Experimental deformation of muscovite

Abstract

The strength and mechanical anisotropy of muscovite have been investigated by shortening single crystals at 45°, 0° and 90° to the basal plane (001) at temperatures T from 20 to 400°C, confining pressures P c from 10 to 400 MPa, and strain rates ε from 2.5 × 10 −7 to 2.3 × 10 −4 s −1. Samples deformed as 45° to (001) exhibit smooth undulatory extinction in thin section associated with dislocation glide, with few well developed low-angle kink boundaries. Basal shear strengths depend on confining pressure at P c < 50 MPa with a coefficient of internal friction μ of ∼0.4, while shear strengths measured at 100–400 MPa appear to be insensitive to confining pressure.

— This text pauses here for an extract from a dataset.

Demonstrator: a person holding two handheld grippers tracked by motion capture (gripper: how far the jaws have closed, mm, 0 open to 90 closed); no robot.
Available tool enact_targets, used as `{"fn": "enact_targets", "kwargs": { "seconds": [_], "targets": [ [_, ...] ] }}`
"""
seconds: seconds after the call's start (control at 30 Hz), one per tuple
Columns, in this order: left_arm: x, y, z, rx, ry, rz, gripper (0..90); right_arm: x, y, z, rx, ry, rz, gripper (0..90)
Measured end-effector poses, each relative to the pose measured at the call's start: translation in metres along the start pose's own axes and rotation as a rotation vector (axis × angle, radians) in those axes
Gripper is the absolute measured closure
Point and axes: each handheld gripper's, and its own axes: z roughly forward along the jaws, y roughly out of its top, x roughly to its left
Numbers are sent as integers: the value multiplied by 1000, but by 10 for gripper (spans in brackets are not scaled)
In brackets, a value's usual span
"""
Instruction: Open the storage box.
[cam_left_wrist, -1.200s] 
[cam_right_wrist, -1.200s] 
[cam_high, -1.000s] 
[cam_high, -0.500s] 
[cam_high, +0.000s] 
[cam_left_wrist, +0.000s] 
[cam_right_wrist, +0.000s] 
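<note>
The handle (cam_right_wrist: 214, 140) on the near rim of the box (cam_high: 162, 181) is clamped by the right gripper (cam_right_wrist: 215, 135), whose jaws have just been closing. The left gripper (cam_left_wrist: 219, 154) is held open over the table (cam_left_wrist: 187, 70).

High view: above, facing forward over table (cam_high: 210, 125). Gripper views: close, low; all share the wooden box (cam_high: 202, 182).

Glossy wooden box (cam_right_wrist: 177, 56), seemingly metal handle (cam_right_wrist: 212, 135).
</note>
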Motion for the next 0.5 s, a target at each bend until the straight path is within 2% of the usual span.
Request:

Results for samples shortened at P c ≥ 100 MPa at 45° to (001) and directions [001], [110], [310] and [010] within the basal plane suggest only a weak mechanical anisotropy within (001), corresponding to Burgers vectors 〈100〉, 1/2〈110〉 and 1/2〈110〉. The effects of temperature and strain rate on glide strengths are relatively small. Assuming an exponential relationship between differential stress σ and strain rate ε of the form ε ̇ = A exp (aσ) exp (-Q/ RT) , results from temperature- and strain rate-stepping experiments performed at P c = 200 MPa yield an activation energy Q of 47 ± 19 kJ mol −1 and an exponential constant a of 0.5 ± 0.2 MPa −1. Samples loaded parallel to the basal plane shorten by the development of sharply defined kink bands. Strengths associated with kink band formation are higher than those associated with glide in samples compressed at 45° to (001) and exhibit significant pressure dependence ( μ ≊ 0.8) up to confining pressures of 200 MPa. Kink bands are generated at the ends of samples where contact is made with the pistons. Samples loaded at 90° to (001) are much stronger than samples of all other orientations and deformation is accomplished by fracture. Fracture strengths exhibit a strong dependence on confining pressure ( μ ≊ 0.9), similar in magnitude to other silicates that are brittle at the same conditions. By comparison with biotite, muscovite is weaker in shear on (001) at the experimental conditions tested with an activation energy for glide, Q, that is significantly smaller than that for glide in biotite.